### Task to complete
Make an exact copy, from the records below, of the lines from the line containing "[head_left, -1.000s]" to the line containing "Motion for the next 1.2", both lines included, excluding pictures.

[[ Records supplied, beginning ]]

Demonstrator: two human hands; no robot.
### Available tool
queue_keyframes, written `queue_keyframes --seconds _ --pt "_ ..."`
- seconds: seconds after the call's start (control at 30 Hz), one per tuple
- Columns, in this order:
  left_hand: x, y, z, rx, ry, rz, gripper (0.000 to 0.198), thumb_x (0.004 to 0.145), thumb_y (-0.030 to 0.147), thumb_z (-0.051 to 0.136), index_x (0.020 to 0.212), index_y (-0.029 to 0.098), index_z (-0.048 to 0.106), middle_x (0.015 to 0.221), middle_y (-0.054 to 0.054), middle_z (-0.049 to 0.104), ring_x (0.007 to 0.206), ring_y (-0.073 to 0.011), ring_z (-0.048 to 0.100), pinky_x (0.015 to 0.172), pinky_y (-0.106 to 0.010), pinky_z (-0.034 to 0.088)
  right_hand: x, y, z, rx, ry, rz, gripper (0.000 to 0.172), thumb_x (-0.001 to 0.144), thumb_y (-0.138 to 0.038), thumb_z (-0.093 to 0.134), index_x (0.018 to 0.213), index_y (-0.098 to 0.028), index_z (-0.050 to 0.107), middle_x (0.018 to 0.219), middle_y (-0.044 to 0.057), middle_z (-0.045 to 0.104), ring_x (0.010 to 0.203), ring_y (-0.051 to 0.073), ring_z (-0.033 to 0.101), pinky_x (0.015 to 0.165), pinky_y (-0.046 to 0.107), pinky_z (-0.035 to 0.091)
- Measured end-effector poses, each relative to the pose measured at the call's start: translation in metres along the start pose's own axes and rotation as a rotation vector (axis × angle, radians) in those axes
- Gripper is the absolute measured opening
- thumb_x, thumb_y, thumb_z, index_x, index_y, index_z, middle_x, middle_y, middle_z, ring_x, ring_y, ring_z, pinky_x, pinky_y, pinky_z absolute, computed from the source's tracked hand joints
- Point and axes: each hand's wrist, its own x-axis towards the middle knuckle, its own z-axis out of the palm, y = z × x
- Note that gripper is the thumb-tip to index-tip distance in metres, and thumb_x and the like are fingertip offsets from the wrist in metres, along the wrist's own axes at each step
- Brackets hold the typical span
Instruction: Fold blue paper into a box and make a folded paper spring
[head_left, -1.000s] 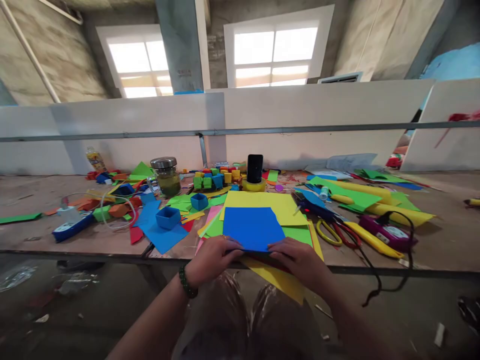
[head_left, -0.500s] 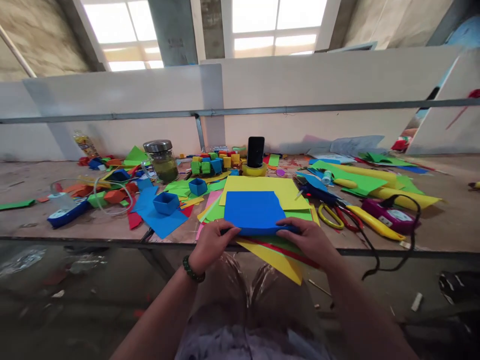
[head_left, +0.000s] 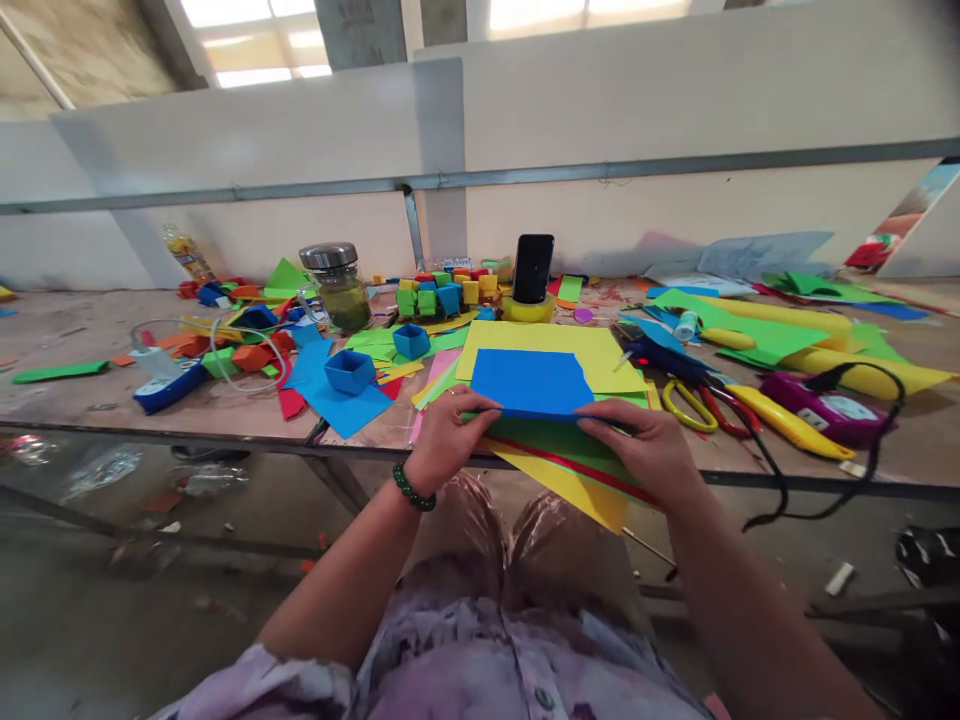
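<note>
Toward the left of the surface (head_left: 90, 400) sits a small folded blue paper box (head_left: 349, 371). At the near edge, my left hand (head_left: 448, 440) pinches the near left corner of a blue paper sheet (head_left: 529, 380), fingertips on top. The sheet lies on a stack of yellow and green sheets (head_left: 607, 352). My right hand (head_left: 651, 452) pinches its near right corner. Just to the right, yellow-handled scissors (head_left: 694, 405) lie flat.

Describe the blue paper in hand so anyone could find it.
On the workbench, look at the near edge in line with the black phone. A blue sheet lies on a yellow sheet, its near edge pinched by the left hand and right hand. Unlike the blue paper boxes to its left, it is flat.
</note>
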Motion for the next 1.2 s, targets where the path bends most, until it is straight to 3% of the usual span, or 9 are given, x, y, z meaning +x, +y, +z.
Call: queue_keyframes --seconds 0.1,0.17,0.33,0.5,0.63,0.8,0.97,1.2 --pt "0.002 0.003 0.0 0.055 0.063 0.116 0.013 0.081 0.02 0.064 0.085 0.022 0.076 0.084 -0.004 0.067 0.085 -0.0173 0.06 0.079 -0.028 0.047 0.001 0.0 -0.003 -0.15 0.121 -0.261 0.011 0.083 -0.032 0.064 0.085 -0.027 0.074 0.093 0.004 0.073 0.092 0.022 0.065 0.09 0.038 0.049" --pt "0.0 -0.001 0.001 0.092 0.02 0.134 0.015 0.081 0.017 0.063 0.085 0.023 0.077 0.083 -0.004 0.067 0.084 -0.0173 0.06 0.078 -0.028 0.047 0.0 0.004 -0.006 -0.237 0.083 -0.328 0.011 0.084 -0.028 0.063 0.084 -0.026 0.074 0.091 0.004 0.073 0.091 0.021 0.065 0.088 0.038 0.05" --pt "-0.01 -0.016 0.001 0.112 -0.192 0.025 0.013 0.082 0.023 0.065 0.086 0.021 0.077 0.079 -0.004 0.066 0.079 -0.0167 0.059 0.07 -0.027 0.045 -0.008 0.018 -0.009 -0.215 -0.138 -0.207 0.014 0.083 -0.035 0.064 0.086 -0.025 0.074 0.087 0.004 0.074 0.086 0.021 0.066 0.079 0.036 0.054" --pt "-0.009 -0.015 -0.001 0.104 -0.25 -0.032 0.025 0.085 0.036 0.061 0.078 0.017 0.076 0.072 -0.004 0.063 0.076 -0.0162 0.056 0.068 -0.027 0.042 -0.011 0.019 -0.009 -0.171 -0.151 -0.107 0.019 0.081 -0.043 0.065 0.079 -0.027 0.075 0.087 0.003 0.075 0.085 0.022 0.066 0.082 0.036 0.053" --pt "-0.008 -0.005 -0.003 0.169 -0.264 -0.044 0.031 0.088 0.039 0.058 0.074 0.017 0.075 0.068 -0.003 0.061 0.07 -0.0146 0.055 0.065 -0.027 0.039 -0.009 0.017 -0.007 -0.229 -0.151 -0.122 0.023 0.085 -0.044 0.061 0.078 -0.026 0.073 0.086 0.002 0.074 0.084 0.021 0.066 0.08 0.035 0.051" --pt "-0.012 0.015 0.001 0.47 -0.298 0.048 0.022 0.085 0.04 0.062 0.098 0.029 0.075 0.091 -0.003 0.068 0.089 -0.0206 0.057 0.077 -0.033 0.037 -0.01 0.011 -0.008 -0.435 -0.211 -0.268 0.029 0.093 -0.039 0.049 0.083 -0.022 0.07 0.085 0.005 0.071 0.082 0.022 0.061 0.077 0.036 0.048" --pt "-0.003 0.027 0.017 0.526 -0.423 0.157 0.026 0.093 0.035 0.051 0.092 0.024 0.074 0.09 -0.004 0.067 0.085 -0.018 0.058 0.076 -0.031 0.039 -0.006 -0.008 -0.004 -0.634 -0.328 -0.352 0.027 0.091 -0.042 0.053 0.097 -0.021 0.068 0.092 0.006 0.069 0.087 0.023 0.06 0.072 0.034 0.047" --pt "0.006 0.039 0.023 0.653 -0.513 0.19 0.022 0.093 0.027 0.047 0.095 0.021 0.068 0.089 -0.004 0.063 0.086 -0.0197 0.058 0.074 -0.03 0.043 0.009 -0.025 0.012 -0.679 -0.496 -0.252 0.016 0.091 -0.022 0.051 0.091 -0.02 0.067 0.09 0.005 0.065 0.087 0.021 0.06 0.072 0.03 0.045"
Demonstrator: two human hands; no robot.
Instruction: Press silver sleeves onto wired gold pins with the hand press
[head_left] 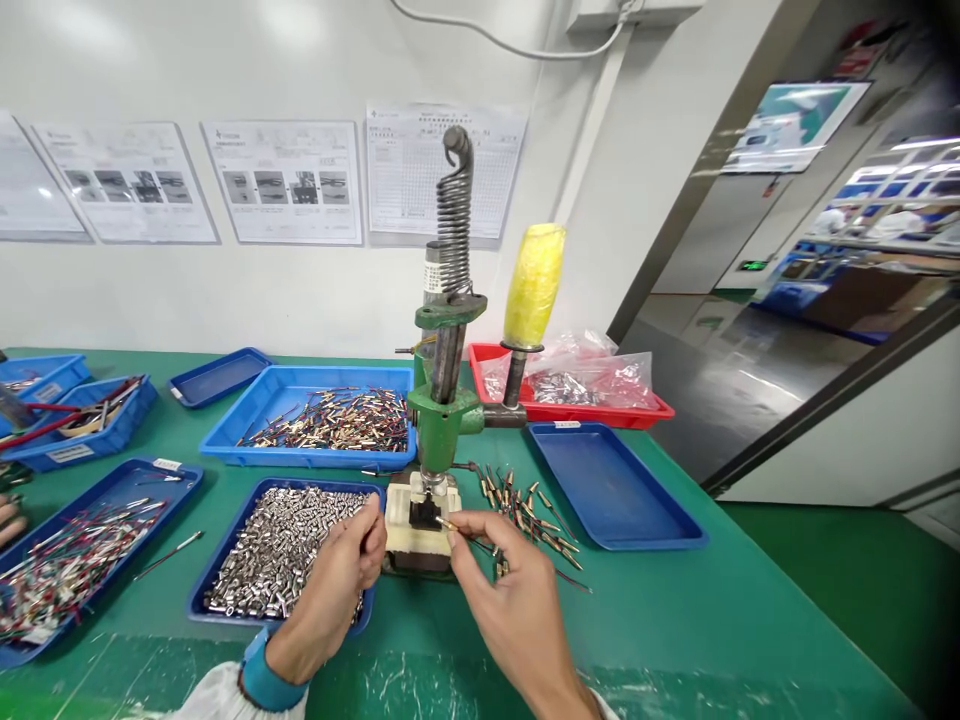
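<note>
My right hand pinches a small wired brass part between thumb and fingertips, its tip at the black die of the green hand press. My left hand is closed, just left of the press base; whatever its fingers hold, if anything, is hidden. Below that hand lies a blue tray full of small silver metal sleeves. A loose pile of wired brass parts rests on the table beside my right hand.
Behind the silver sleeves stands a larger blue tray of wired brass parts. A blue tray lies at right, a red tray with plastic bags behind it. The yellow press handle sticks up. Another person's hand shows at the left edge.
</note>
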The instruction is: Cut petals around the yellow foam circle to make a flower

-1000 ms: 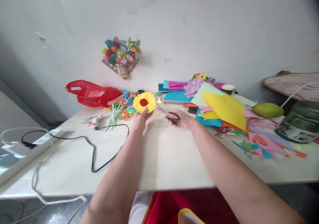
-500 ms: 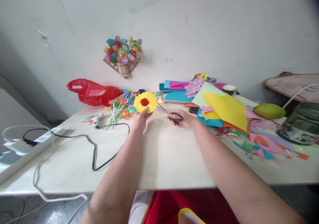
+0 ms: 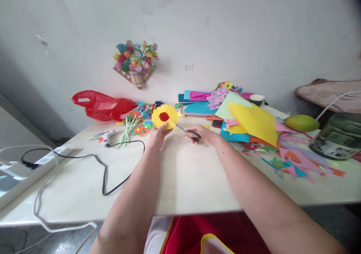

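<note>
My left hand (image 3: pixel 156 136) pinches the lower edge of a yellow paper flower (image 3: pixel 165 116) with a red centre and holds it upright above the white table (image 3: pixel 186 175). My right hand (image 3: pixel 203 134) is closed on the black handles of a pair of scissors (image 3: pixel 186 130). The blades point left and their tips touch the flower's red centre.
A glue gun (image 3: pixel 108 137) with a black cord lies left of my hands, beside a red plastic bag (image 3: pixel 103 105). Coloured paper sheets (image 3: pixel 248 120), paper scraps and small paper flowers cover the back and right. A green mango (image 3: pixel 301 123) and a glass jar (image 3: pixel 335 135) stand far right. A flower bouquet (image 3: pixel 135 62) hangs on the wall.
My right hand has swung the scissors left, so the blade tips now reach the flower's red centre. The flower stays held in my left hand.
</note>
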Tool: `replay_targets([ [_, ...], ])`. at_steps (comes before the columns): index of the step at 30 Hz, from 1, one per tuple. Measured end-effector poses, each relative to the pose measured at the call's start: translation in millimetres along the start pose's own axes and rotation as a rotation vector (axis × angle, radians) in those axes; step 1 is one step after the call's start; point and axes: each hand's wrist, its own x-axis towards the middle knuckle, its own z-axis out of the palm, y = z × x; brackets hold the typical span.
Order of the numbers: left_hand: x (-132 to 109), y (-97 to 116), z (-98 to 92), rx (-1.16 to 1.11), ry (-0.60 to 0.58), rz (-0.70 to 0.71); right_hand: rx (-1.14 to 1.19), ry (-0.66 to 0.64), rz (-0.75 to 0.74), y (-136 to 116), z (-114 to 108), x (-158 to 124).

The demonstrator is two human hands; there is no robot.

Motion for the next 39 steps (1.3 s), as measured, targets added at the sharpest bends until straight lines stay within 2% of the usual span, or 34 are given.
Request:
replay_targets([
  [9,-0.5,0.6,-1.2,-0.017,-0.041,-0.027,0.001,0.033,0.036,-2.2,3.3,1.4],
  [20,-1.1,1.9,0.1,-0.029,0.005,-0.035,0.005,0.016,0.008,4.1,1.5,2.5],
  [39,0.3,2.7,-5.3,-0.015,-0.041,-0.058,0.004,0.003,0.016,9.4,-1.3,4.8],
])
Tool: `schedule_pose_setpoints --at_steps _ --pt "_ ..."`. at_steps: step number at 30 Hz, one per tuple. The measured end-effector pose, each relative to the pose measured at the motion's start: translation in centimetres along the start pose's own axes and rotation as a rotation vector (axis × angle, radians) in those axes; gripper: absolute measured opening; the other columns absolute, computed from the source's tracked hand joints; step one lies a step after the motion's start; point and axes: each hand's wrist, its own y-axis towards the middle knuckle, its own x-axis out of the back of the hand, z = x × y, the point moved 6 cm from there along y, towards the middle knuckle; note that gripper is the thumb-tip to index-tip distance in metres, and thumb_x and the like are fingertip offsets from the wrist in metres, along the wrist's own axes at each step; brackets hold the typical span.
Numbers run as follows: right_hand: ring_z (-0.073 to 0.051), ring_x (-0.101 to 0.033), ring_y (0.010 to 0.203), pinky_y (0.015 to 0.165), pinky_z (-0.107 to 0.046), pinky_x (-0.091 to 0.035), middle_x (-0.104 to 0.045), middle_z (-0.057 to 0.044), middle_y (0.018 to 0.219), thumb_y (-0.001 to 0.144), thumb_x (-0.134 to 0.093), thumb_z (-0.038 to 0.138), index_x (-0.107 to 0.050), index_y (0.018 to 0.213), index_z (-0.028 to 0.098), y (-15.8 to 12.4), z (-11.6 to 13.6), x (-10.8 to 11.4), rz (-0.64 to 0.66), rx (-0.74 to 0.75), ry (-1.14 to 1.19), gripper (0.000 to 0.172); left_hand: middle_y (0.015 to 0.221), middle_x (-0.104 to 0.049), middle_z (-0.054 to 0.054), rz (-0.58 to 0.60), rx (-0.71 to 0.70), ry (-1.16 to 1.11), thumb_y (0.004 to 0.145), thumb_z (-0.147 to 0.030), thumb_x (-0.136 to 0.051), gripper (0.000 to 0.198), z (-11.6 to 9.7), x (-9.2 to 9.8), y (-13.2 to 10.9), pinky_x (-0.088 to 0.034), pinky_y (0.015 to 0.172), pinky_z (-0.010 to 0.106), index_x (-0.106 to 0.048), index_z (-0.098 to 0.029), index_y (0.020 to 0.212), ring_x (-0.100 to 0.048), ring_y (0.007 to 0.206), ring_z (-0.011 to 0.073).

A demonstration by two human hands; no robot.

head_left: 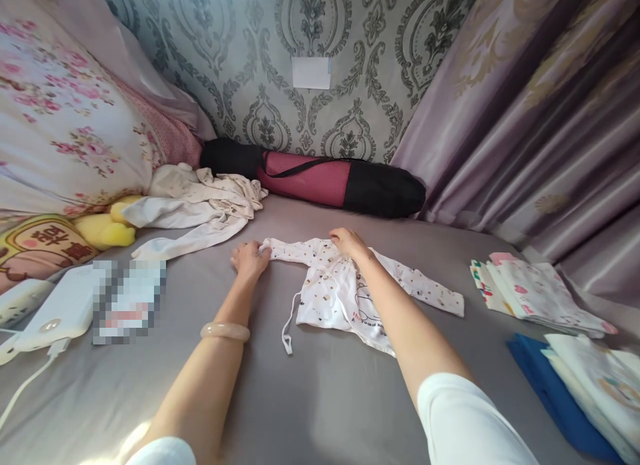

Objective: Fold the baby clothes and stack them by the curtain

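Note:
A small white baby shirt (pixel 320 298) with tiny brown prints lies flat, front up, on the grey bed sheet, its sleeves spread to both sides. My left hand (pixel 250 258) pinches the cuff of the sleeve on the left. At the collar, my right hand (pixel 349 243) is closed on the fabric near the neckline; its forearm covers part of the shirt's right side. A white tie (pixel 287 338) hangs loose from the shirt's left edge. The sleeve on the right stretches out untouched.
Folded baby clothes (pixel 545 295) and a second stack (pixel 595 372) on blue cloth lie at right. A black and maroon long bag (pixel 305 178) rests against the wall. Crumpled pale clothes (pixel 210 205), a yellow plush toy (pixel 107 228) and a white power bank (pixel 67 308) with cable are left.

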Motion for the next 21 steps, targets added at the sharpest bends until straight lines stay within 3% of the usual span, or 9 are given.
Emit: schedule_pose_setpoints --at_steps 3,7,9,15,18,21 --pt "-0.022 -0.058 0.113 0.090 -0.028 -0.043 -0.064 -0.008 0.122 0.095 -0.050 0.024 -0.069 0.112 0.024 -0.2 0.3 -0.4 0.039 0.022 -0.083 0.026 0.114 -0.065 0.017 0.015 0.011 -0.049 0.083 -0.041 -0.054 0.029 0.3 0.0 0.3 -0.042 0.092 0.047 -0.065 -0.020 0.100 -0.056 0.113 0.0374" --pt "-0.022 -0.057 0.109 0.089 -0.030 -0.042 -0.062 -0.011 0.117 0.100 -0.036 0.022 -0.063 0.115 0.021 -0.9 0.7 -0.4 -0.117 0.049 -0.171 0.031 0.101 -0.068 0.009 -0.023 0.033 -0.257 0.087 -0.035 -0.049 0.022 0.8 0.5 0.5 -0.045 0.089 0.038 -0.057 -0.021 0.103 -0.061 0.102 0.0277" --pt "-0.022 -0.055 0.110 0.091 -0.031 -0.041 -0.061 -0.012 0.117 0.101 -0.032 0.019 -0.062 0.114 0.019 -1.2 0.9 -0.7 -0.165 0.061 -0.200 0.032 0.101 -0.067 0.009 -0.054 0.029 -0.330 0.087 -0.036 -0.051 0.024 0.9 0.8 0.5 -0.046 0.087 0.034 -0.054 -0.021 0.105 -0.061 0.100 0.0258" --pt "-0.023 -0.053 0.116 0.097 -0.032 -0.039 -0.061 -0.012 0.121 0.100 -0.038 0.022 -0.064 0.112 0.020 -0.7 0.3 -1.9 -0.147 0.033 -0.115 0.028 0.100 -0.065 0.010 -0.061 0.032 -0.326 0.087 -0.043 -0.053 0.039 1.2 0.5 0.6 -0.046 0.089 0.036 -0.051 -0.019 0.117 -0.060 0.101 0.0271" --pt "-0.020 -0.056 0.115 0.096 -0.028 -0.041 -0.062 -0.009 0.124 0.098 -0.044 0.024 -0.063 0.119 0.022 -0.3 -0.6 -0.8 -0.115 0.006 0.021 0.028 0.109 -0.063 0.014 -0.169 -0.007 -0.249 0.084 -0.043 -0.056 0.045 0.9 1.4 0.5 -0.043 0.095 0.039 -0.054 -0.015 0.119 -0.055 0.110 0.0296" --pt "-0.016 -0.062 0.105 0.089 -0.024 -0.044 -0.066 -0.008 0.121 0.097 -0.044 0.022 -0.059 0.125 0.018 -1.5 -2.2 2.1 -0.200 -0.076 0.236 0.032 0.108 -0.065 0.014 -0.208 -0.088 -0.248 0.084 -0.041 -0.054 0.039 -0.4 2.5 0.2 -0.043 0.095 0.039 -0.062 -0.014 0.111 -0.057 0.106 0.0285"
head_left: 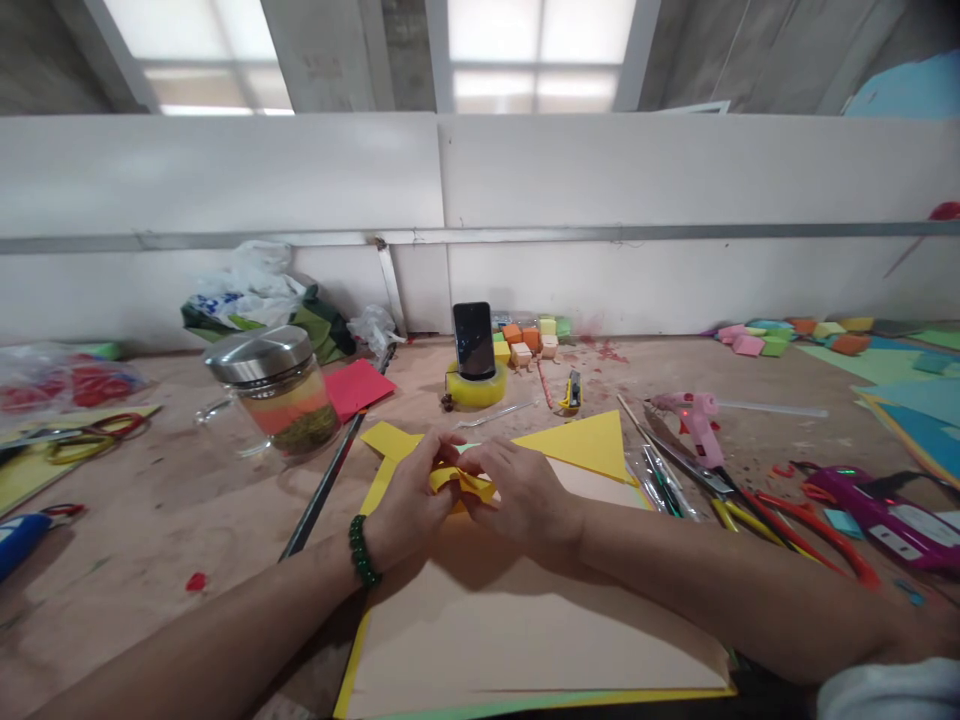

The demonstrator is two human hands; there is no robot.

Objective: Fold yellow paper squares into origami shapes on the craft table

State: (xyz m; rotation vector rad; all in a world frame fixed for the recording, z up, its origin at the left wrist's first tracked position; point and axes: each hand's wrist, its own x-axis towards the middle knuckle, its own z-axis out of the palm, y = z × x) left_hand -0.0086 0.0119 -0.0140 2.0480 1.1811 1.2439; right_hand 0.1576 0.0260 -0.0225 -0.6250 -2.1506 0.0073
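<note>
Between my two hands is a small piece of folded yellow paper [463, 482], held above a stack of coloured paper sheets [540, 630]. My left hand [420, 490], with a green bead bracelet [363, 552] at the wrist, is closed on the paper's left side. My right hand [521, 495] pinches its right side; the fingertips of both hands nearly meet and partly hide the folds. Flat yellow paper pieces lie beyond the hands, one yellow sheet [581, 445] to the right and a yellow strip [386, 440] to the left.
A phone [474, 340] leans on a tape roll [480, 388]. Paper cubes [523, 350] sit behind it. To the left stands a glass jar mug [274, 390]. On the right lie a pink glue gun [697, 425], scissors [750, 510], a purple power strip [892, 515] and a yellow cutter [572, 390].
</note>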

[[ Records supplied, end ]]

### Completed task
[head_left, -1.000s] 
[head_left, -0.500s] 
[head_left, +0.000s] 
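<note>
Toward the left of the surface (head_left: 90, 400) sits a small folded blue paper box (head_left: 349, 371). At the near edge, my left hand (head_left: 448, 440) pinches the near left corner of a blue paper sheet (head_left: 529, 380), fingertips on top. The sheet lies on a stack of yellow and green sheets (head_left: 607, 352). My right hand (head_left: 651, 452) pinches its near right corner. Just to the right, yellow-handled scissors (head_left: 694, 405) lie flat.

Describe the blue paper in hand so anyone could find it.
On the workbench, look at the near edge in line with the black phone. A blue sheet lies on a yellow sheet, its near edge pinched by the left hand and right hand. Unlike the blue paper boxes to its left, it is flat.
</note>
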Motion for the next 1.2 s, targets where the path bends most, until it is straight to 3% of the usual span, or 9 are given, x, y, z meaning +x, +y, +z.

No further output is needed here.